I am trying to stack multiple workbooks by sheet in python. Currently my folder contains over 50 individual workbooks which are separated by date and usually contain up to 3 sheets, although not always. The sheets include "Pay", "Tablet", "SIMO".
I want to try to stack all data from the "Tablet" sheet into a new workbook and have been using the following code.
**import os
import pandas as pd
path = r"path_location"
files = os.listdir(path)
df = pd.DataFrame()
for file in files:
if file.endswith('.xlsx'):
df = df.append(pd.read_excel(file, sheet_name='Tablet'), ignore_index=True)
df.head()
df.to_csv('Tablet_total.csv')**
however after checking the files I realised this is not pulling from all workbooks that have the sheet "Tablet". I suspect this may be due to the fact that not all workbooks have this sheet but in case I missed anything I'd greatly appreciate some ideas to what I may be doing wrong.
Also, as a final request, the sheet "Tablet" across all workbooks has unnecessary columns in the beginning. I have tried incorporating df.drop(index=df.index[:7], axis=0, inplace=True) into my loop yet this only removes the first 7 rows from the first iteration. Again any support with this would be greatly appreciated.
Many thanks
CodePudding user response:
First, I would check that you do not have any .xls
files or other excel file suffixes with:
import os
path = r"path_location"
files = os.listdir(path)
print({
file.split('.')[1]
for file in files
})
Then, I would check that you don't have any sheets with trailing white spaces or capitalization issues with:
import os
import pandas
path = r"path_location"
files = os.listdir(path)
print({
sheet_name
for file in files
if file.endswith('.xlsx')
for sheet_name in pandas.ExcelFile(file).sheet_names
})
I would use pandas.concat()
with a list comprehension to concatenate the sheets. I would also add a check to ensure that the worksheet as a sheet named 'Tablet'. Finally, if want to not use the first seven columns you should a) do it on each dataframe as it's read in and before it is concatenated together with the other dataframes, and b) first include all the rows and then specify the columns with .iloc[:, 7:]
import os
import pandas
path = r"path_location"
files = os.listdir(path)
df = pandas.concat([
pandas.read_excel(file, sheet_name='Tablet').iloc[:, 7:]
for file in files
if file.endswith('.xlsx') and 'Tablet' in pandas.ExcelFile(file).sheet_names
])
df.head()
CodePudding user response:
- Check if you have excel files with other extensions - xlsm, xlsb and others?

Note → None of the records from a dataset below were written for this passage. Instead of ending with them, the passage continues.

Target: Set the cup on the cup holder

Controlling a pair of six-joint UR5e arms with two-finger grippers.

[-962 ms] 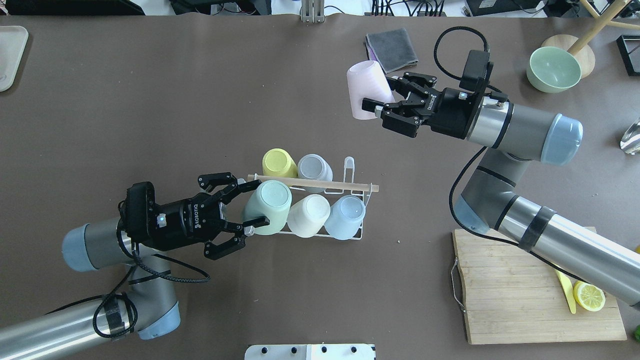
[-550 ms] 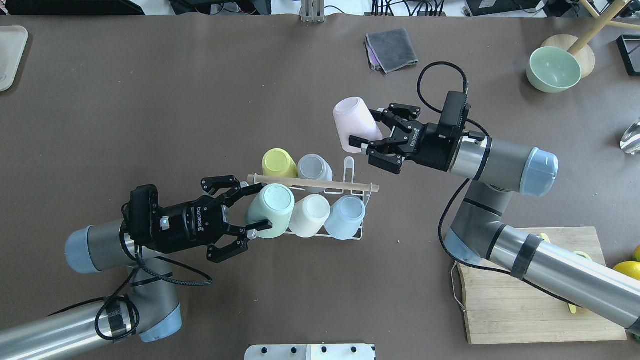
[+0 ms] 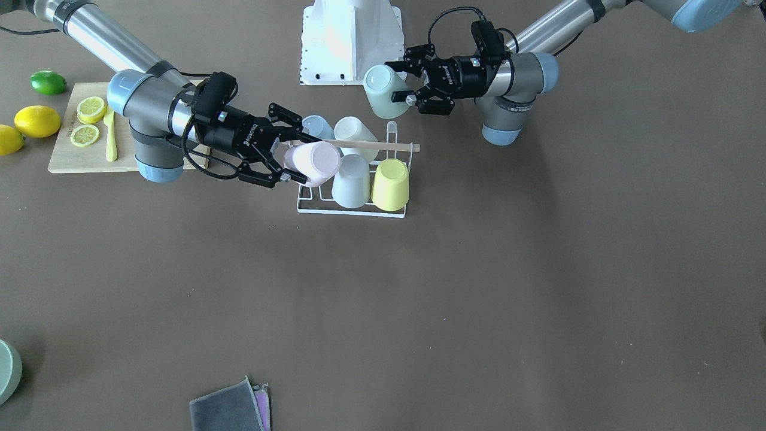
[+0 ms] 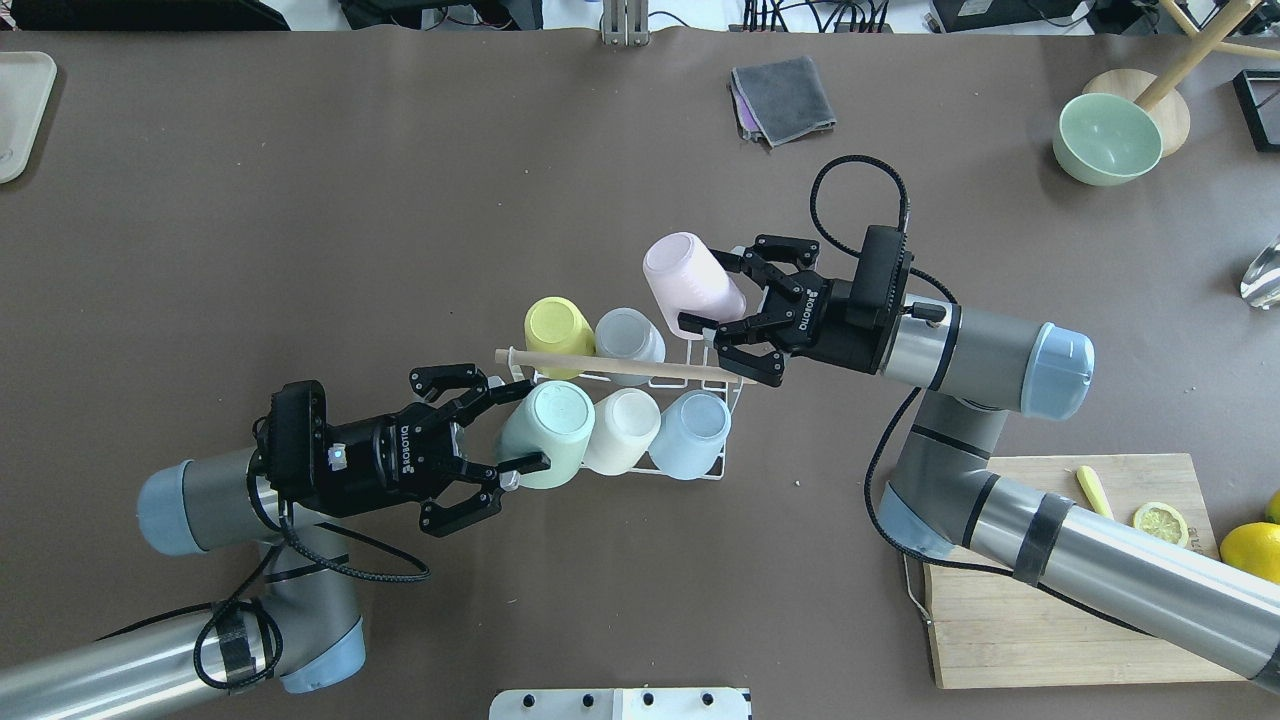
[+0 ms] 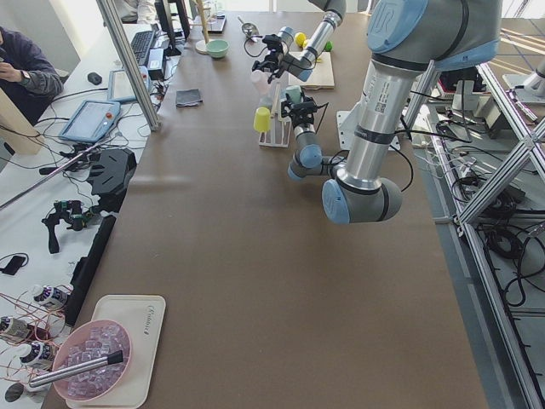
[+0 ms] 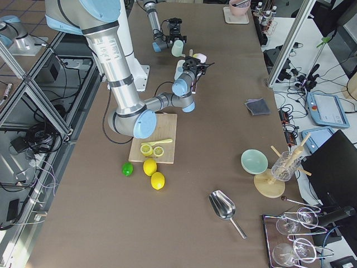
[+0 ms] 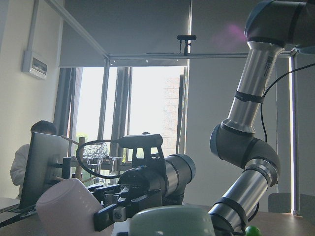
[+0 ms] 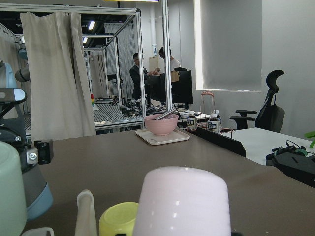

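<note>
The cup holder [image 4: 712,472] is a white wire rack with a wooden rod [image 4: 640,368] across its top, and it stands mid-table. A yellow [image 4: 553,325], a grey [image 4: 628,333], a cream [image 4: 620,428] and a blue cup [image 4: 692,432] sit on it upside down. My right gripper [image 4: 720,295] is shut on a pink cup [image 4: 688,278], tilted bottom-up just over the bare prong [image 4: 698,325] at the rack's far right corner. My left gripper [image 4: 525,425] is shut on a mint green cup [image 4: 542,432], held in the air at the rack's near left end [image 3: 383,93].
A wooden cutting board [image 4: 1060,620] with lemon slices and a yellow knife lies at the near right, with lemons [image 3: 37,121] and a lime [image 3: 48,82] beside it. A grey cloth [image 4: 783,97] and a green bowl [image 4: 1108,138] are at the far side, a tray [image 4: 20,110] at the far left.
My right gripper has carried the pink cup from the far side down to the rack's far right prong. The left gripper with the green cup has drifted slightly back toward the robot.
</note>
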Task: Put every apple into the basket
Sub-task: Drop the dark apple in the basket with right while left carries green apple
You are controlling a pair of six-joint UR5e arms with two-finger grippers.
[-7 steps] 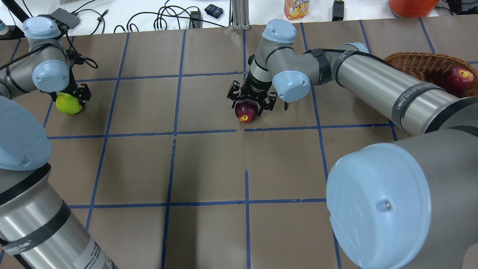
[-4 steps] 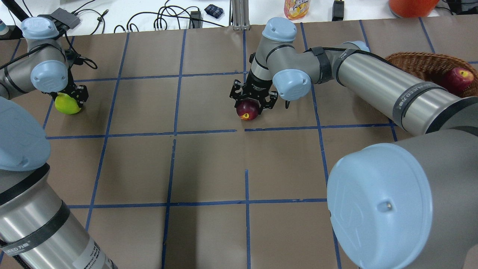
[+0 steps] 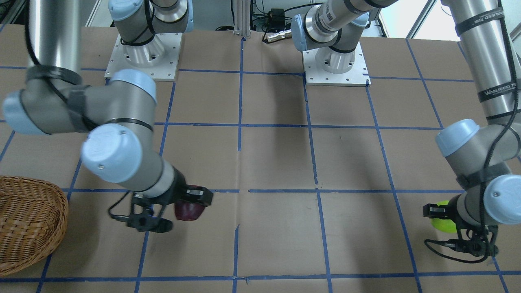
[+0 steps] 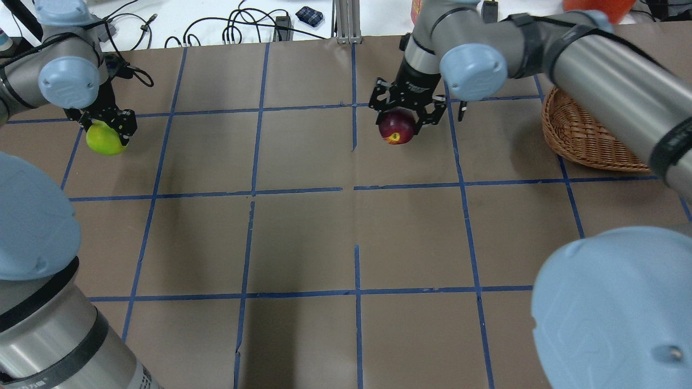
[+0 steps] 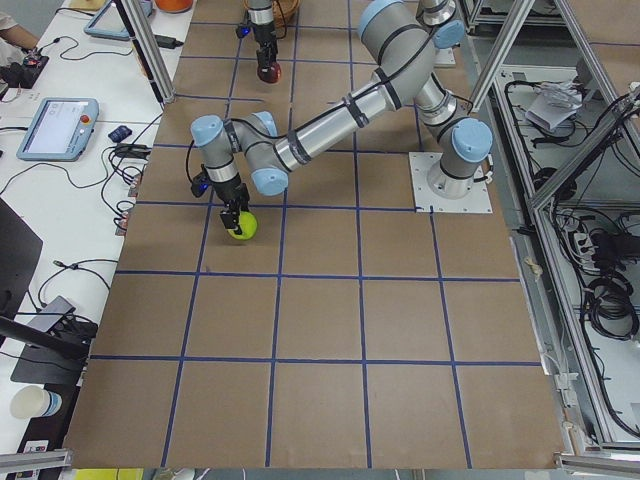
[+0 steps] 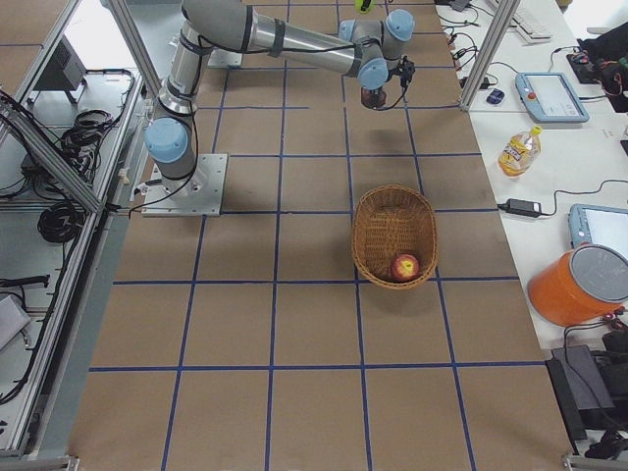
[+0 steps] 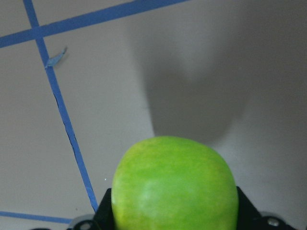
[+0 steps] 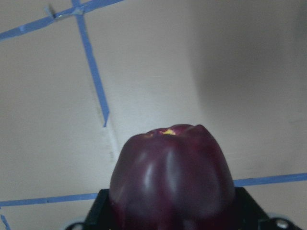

- In order to remove seven rows at each iteration, you need to select a temporary dataframe when reading from excel and delete them from it.
df_tmp = pd.read_excel(file, sheet_name='Tablet')
df_tmp.drop(index=df_tmp.index[:7], axis=0, inplace=True)
Since append is deprecated, use concat() instead. pandas.DataFrame.append
pd.concat([df, df_tmp], ignore_index=True)